In this case, the police showed up to a woman's apartment in a domestic incident after someone called the police. Here are the facts:
The officers knocked on the door of the apartment. No one answered. But a side window was open, and the officers spoke with Emmons through that window, attempting to convince her to open the door to the apartment so that they could conduct a welfare check. A man in the apartment also told Emmons to back away from the window, but the officers said they could not identify the man. . . .
A few minutes later, a man opened the apartment door and came outside. At that point, Officer Craig was standing alone just outside the door. Officer Craig told the man not to close the door, but the man closed the door and tried to brush past Officer Craig.
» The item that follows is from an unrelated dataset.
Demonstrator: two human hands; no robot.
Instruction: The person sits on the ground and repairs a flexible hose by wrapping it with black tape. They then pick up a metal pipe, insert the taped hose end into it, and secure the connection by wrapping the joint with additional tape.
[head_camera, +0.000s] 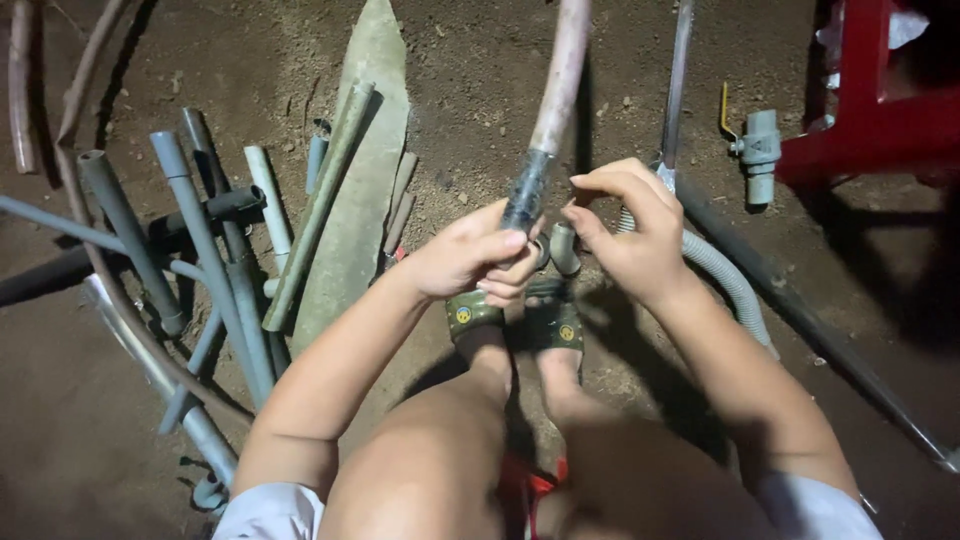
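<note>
1. A dirt floor (480, 60) is seen under everything, with a long flat slab (365, 170) laid on it, its long axis running from the top of the view down toward the left knee.
2. A heap of grey pipes (200, 240) is spread to the left of the slab; most are laid lengthwise from upper left to lower right, and one greenish pipe (320, 200) is leaned along the slab's edge.
3. A red frame (870, 110) is seen at the upper right, and a grey valve (760, 150) with a yellow lever is lying just beside it.
4. A ribbed grey hose (725, 275) is curved across the floor behind the right forearm.
5. A pinkish pipe (560, 80) is held nearly upright in the middle of the view. Its long axis is tilted slightly to the right as it rises out of the top of the picture, and its dark, wrapped lower end (527, 190) is pointed down toward the hands.
6. The left hand (465, 255) is closed around that dark lower end, fingers curled tight against it.
7. The right hand (630, 225) is held just beside the same end, fingers bent and drawn together at the tips; what is pinched cannot be told.
8. Two sandalled feet (520, 325) are set on the floor directly below the hands.
</note>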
Officer Craig stopped the man, took him quickly to the ground, and handcuffed him.Officer Craig did not hit the man or display any weapon. The video shows that the man was not in any visible or audible pain as a result of the takedown or while on the ground. Within a few minutes, officers helped the man up and arrested him for a misdemeanor offense of resisting and delaying a police officer.
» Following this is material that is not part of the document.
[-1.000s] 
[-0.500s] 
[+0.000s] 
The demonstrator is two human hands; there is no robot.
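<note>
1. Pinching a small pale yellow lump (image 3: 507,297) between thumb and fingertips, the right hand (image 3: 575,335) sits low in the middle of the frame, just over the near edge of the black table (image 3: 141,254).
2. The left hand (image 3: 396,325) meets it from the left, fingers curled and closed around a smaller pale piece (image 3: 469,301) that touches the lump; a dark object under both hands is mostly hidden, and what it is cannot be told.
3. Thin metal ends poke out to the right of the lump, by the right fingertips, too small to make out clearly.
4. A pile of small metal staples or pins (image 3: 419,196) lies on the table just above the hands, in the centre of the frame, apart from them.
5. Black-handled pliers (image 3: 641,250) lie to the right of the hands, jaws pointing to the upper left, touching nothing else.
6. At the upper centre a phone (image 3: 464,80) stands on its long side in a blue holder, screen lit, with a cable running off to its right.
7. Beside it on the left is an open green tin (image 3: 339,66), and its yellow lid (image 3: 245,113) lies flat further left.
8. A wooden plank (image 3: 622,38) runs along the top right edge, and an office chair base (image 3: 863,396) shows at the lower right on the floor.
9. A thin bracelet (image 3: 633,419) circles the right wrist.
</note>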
The Ninth Circuit said the officer who took down Emmons did not have qualified immunity because the law is clearly-established that excessive force is prohibited under the Constitution. In resolving this issue against the police officer, the Ninth Circuit cited a case from that Circuit stating an officer cannot use excessive force when the other guy is engaging in mere passive resistance. But that other case is not this case, the Supreme Court says, reasoning, "The Court of Appeals made no effort to explain how that case law prohibits Officer Craig's actions in this case." What the Supreme Court is saying is that the passive resistance case is not close enough to this case. The Ninth Circuit will have to take up this issue again and scour its own precedents to see if any case comes closer to this one. If there is no such case, then the officer will prevail without trial.